Casts to and from other types

To make the Quad type more usable, it is important that it can be used pretty much as all of the other floating-point types can. This means being able to implicitly cast other types to Quad—whenever it is safe to do so—, and forcing an explicit cast to convert a Quad into a smaller type.

This is very easy in C#, thanks to the implicit operator keyword:

public static implicit operator Quad(double a)
{
    return new Quad(a);
}

The method above is called every time a double is assigned to a Quad. As the name suggests, the cast happens implicitly, meaning that this method is behind called to construct a Quad from a double.

We can use a slightly different variant of this method to do the opposite: constructing a double from a Quad. This can be done with the explicit operator keyword, which requires an explicit cast to the destination type.

public static explicit operator double (Quad a)
{
    return a.I + (double) a.F;
}

C# typically requires explicit casting every time an assignment could potentially cause a loss of precision (like in this case).

The implementation for the other four operators is omitted from the article, but is included in the library you can download at the end of the page.

Operator Overloads

The next step is to make sure that Quad variables support all basic operations. Let’s start with implementing the addition. C# allows defining how the + operator should work when used with two Quad s variables, through a feature called operator overloading:

public static Quad operator+ (Quad a, Quad b)
{
    ...
}

What is now needed is to write the code to add two Quad variables.

As previously discussed, adding numbers that are wildly different in range can lead to floating-point errors. The safest and simplest option here is summing up two Quads components by components:

public static Quad operator+ (Quad a, Quad b)
{
    Quad c;

    c.I = a.I + b.I;
    c.F = a.F + b.F;

    return c;
}

This works, but leads to a problem: the fractional part can potentially go above one. For instance, if $a=1.5$ and $b=0.5$ , the fractional part would be $1$ .

While summing two integers is guaranteed to produce another integer, that is not necessarily the case for fractions. When that occurs, we need to carry the integer remainder from the fractional part to the integer one.

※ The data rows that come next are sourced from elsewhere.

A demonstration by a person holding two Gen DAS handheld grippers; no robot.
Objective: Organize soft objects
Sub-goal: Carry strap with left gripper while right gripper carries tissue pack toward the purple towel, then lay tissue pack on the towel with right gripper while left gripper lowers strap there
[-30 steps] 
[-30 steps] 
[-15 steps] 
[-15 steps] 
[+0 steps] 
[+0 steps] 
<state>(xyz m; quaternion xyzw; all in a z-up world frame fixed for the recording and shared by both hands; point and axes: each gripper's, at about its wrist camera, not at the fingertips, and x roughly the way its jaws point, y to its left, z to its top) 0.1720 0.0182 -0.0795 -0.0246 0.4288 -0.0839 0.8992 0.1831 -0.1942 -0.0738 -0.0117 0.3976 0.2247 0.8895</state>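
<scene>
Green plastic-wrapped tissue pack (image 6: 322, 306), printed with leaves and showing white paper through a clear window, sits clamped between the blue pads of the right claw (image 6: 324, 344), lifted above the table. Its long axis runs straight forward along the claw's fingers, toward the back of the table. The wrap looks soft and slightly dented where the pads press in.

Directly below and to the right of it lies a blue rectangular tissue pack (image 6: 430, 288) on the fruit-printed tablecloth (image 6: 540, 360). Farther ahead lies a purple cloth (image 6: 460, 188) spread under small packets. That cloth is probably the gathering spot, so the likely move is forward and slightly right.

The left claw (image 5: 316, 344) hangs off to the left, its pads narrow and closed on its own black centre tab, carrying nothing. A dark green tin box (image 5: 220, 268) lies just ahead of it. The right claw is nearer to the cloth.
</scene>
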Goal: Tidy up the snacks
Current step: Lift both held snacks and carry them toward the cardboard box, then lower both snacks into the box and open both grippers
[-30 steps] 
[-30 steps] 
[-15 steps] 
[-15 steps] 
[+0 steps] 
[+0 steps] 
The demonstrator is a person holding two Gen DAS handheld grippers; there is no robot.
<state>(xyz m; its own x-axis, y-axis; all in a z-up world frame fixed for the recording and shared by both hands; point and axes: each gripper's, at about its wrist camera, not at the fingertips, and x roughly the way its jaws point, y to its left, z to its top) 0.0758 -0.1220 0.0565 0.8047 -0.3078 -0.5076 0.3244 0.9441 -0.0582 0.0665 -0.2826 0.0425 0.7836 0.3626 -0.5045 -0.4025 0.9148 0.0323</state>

We can take care of this with a method that re-normalises the Quad:

public void Normalise()
{
    if (Math.Abs(F) < 1m)
        return;

    decimal i = Math.Truncate(F);
    F -= i;

    I += (double) i;
}

If we ensure that Normalise is called before operator+ returns, we have successfully implemented addition between two Quad variables.

Comparisons

Another important feature is to ensure that Quad variables can be compared to each other. In C# this can be done by implementing the IComparable<Quad> interface.

The snippet implements the CompareTo method from the IComparable<Quad> interface, by relying on the CompareTo methods of the integer and fractional parts. By specification, in fact, CompareTo must return 0 if two numbers are equal.

public int CompareTo(Quad other)
{
    int c = I.CompareTo(other.I);
    if (c != 0)
        return c;

    return F.CompareTo(other.F);
}

It is good practice to also overload the >, <, >= and <= operators, as seen in the IComparable<T> interface page on the .NET documentation:

public static bool operator > (Quad a, Quad b)
{
    return a.CompareTo(b) == +1;
}

public static bool operator < (Quad a, Quad b)
{
    return a.CompareTo(b) == -1;
}

Even though we have only implemented comparison between two Quad variables, we are able to perform comparisons with other floating-point types as well. This is because we have instructed the compiler that floats and doubles can be implicitly cast to Quads.

Equality Test

Another step that needs to be taken is to make sure we can use == to check whether or not two Quads are the same. Like before, this can be done by overloading the == operator, and by implementing the IEquetable<Quad> interface.

However, this is not strictly necessary. By default, using the == operator with two structs of the same type in C# has the behaviour of comparing all of their fields. This is doing through reflection, which can be quite slow. So it is always best to re-implement a more efficient version by hand:

public bool Equals(Quad other)
{
    return
        I.Equals(other.I) &&
F.Equals(other.F) ;
}

Overloading the == operator also requires to overload !=. And it is good practice to also override the Equals method inherited from the Object class.

When Equals is changed, you should also override the GetHashCode, which is used by many .NET libraries such as Dictionary and HashSet.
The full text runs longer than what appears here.